**TASK**
Your task is to output the listing exactly, leaving every image out.

**SUPPLIED DATA**
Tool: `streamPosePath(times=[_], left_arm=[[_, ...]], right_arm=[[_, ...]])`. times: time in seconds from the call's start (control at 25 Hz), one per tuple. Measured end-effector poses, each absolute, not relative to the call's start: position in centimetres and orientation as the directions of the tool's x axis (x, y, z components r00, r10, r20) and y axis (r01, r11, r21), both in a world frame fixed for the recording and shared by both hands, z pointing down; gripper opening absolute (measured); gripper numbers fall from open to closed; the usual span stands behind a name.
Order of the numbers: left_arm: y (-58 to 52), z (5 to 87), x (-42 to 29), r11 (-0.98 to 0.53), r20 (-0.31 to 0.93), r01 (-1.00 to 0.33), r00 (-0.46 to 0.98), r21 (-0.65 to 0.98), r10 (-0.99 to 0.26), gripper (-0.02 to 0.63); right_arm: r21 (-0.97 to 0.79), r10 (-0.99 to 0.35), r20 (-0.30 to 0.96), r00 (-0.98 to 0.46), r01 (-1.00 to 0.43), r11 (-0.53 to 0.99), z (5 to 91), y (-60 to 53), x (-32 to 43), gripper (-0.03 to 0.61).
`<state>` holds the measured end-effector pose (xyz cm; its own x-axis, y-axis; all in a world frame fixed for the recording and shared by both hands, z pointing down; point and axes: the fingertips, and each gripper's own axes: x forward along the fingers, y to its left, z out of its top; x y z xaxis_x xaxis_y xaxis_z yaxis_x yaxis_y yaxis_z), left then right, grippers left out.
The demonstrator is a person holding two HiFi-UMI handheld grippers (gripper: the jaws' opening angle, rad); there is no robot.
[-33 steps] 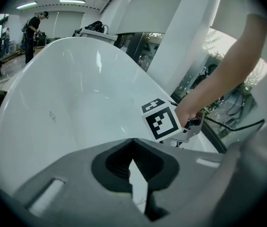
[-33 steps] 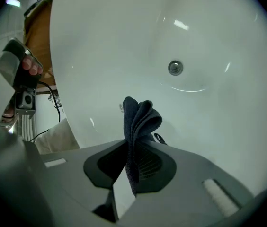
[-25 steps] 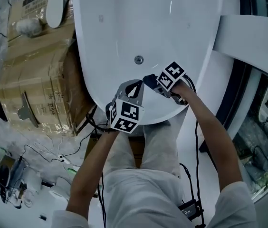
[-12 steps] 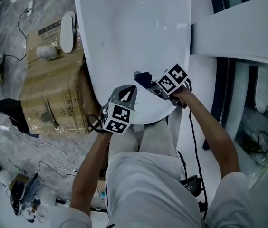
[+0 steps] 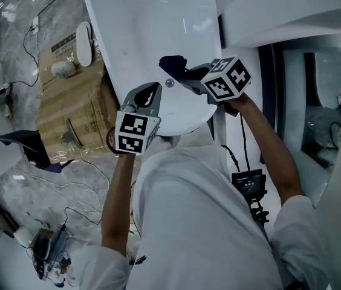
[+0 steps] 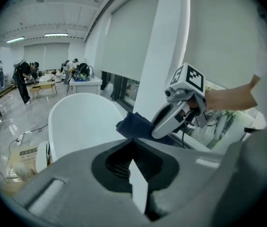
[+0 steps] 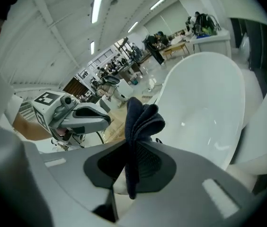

**YOUR RESPONSE**
Tool: `streamPosePath(times=[_], left_arm=[[_, ...]], right_arm=[[_, ...]])`. times: time in seconds from the call's start (control at 25 Hz), one per tuple. Measured end-effector poses, each absolute, not relative to the call's start: position in centimetres and orientation as the directions of the tool's x axis (x, y, z components r00, r10, r20) and y axis (r01, r11, r21), both in a world frame fixed for the recording and shared by both hands, z pointing down; gripper opening absolute (measured); gripper numbers fall from open to closed; the usual span stands behind a name.
Order of the numbers: left_arm: y (-58 to 52), z (5 to 87), x (-42 to 29), r11 (-0.98 to 0.53), r20 (-0.31 to 0.93), r01 (-1.00 to 0.33), r00 (-0.46 to 0.98), r21 (-0.65 to 0.98), r10 (-0.99 to 0.26), gripper (-0.02 to 0.63); right_arm: r21 (-0.97 to 0.79), r10 (-0.99 to 0.35), r20 (-0.30 to 0.96), r00 (-0.98 to 0.46), r01 (-1.00 to 0.43), r11 (-0.53 to 0.99), z (5 to 91), y (-60 to 53), x (-32 to 43), gripper (-0.03 to 0.61).
`<state>` holds the measured end-effector pose (xyz cm; its own x-axis, y-axis; all in a world frame fixed for the recording and shared by both hands, z pointing down; point and axes: the fingertips, and each gripper's own axes: x forward along the fingers, y to its left, z out of its top; x y z xaxis_x xaxis_y xaxis_z yaxis_x yaxis_y yaxis_z), left then right, grippers left out.
The demonstrator is a person holding two HiFi-UMI handheld grippers (gripper: the jaws' opening angle, rad); there is no robot.
[-33 steps] 
[-33 steps] 
[-25 steps] 
[-12 steps] 
[+0 steps] 
[+0 steps] 
[+0 steps] 

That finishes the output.